How to refuse a child's request? Tips for telling the truth to children! | Salsabilatuzzahra Jaha S.Psi. from BehaviorPALS Center| Kinderkloud

How to refuse a child's request? Tips for telling the truth to children!

children and parents

Hello parents! Remember that honesty is the main key to trust? So is building a relationship. Honesty must be instilled in children from parents. Parents must be honest with their children. Vice versa. Because like parents, so do children. However, in practice sometimes there are still obstacles to applying honesty to children. Especially when parents have to refuse a child's request or when a child asks questions that parents may find difficult to answer. So to find out how to see the following information:


1. Be honest to keep your child's trust!

Honesty is the key to trust. Children's trust is very important to maintain in building children's respect. Remember parents! that basically children are born with conditions that believe in their parents. It is the parents who play a role in maintaining or destroying the child's trust. How do you keep his trust? by always telling the truth to children. If indeed you refuse a child's request with reasons for the child's health, then convey this. For example, when your child says he wants candy but you forbid it because you are afraid that your child will have a toothache. Then give an honest reason for forbidding that candy is not allowed because later it will hurt your teeth, don't give an excuse because you don't have money. Especially after that, your child sees that there is money in your wallet. Then the child will know that his parents are lying. Don't let this happen. Or even you use a harsh tone in rejecting the child's request without the child being given a reason. This might work, but of course, which one is better? obedient children because they believe in their parents or obedient children because they are afraid of their parents?

 

2. When you want to refuse a child's wishes, how do you do it?
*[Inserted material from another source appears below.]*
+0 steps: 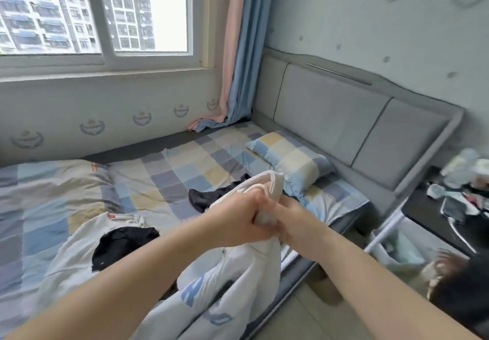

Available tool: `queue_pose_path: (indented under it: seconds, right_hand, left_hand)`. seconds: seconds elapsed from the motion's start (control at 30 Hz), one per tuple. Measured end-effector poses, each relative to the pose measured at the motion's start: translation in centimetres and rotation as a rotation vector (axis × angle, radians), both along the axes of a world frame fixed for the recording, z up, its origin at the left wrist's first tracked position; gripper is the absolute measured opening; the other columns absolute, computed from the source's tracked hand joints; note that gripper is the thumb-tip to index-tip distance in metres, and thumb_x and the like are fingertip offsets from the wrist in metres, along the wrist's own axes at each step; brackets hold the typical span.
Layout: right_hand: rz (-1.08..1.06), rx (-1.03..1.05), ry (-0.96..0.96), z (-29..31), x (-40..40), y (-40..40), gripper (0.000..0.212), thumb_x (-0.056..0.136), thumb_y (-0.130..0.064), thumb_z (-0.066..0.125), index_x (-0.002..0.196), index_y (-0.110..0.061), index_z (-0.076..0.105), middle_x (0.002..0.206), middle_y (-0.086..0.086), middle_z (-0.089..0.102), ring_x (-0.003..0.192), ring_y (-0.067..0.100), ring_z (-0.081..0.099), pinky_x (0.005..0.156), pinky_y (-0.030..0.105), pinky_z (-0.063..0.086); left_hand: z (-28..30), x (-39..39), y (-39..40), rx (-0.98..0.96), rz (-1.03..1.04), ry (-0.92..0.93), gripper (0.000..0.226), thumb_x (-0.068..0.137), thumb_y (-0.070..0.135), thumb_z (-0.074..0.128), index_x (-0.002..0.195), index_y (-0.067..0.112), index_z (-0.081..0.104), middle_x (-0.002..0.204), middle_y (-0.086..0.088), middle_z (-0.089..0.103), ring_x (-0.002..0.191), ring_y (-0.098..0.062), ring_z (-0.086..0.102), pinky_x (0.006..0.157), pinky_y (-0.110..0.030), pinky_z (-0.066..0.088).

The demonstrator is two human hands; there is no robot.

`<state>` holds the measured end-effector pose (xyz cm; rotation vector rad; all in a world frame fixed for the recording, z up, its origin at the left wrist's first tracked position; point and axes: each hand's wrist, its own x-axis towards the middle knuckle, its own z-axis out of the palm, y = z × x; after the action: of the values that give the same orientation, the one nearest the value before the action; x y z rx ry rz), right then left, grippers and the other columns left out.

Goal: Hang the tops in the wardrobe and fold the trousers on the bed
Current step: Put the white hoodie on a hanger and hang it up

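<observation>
Hands meet mid-scene: left hand (239, 216) and right hand (287, 219) both clutch the white top (238, 281), whose length hangs straight down toward the near edge.

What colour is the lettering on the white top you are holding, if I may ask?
Light blue, on the white top, seen in the head view.

Daylight comes through the window (95, 11). Right of the window hang pink and blue curtains (235, 48); further right, a grey padded headboard (330, 112) against patterned wallpaper (397, 22).
</observation>
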<state>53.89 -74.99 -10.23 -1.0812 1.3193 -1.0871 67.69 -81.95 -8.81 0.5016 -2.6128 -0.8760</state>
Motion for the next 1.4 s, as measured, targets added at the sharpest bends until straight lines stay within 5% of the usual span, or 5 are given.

Children learn from their parents. So be parents who are honest in speaking, and also honest in every action. If your child asks for something, respond honestly. Rejecting or accepting a child's request must also be honest. Likewise, when children ask questions, answer honestly

Some parents think that toddlers or children under 5 years old cannot accept explanations. Even though the child can actually understand the explanation as long as the parents convey it simply. If so, how do you convey it? Speak honestly, speak softly full of love. Parents should also get used to inviting children to dialogue. When you want to provide an explanation or dialogue, you can:

  • listen to each other

Parents must listen to the child well before responding to the child's answer. Do not interrupt the conversation before the child has finished expressing his opinion or feelings.

  • Clearly and honestly state the reason for prohibiting or rejecting the child's wishes.

State clearly the reason why you are banning them. Be honest about the reasons and don't make excuses. For example, when you forbid your child from eating ice cream because he is sick, but you explain reasons for forbidding it, such as "You can't eat ice cream because dad doesn't have money" even though dad has money. If the child knows that his father is lying, then the child will feel lied to. That way, the child's trust in his parents will fade. So be honest if the reason for forbidding it is because you are sick, give a simple understanding and explanation to your child.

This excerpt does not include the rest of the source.